I keep a log of my practice time, something to remind me what I'm working on and (on those days when I need a boost) to show me that I'm making progress. Yesterday I sat down to write something in it after practicing. To my shock, it had been 50 days since my last practice.
I had a lot going on over the last two months. I had a lot of deadlines at work and a trip to Europe to plan and get prepared for. I also have a busy family life that needed attending too. But 50 days? What happened?
It sounds worse than it may actually be. I had a lot of gigs in the two months, but not more than twice a week. Is that a lot? Do I have any other excuses for missing 50 days?
I'm trying not to think aobut it. Its inevitable that time can get away form you. For me, music is an avocation rather than a vocation. As a result, it sometimes must take a back seat. The last 50 days are a sunk cost. I'm putting it behind me and moving on.
However, I'm suffering for it. While I'm not back at step one, I feel like I'm re-training muscles to move in a disciplined manner, re-learning pieces, and generally struggling with intonation. (at least relative to where I was). On top of this, my callouses are gone and the Calgary Stampede is on the horizon. This is a busy gigging time for just about every musician in town. Without my callouses, it will be 10 days of pain so I'm on the rush to get some good time in with my bass.

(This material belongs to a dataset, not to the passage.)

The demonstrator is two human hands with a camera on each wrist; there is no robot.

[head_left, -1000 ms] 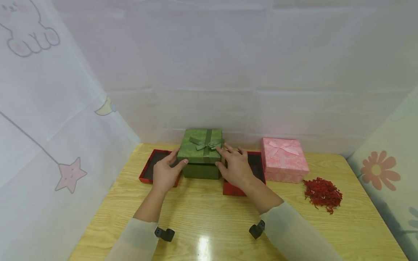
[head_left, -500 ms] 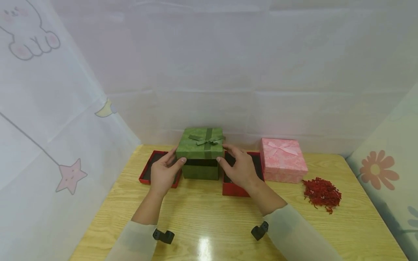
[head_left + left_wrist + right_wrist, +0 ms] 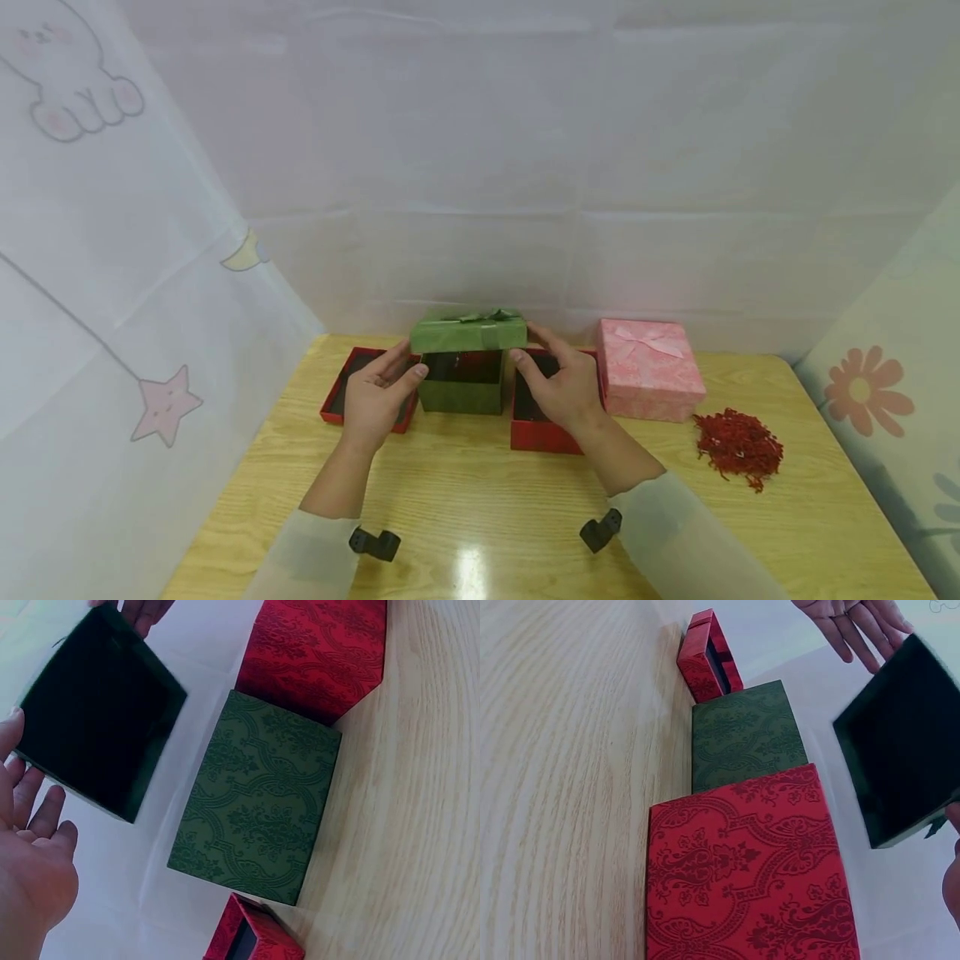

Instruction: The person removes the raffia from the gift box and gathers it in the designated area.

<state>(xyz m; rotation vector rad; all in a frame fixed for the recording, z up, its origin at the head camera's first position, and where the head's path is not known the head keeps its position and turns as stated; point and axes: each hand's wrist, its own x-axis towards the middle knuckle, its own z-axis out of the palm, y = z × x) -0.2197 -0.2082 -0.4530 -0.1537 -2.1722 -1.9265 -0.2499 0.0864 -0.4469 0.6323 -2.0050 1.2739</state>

Overall I'm quite surprised at how far my skills had dropped off in over 50 days. (As an aside, I started yoga again after at least a 3 month break. I'm having the same realizations there as I am with my bass playing.) Maybe I shouldn't be, but its striking how many things (particularly playing the bass) are not like riding a bike: you can and do forget. It reminds me of the old quote (which I heard as attributable to Louis Armstrong)
If I miss one day's practice, I notice. If I miss two days practice, the critics notice. If I miss three days practice, the audience notices it.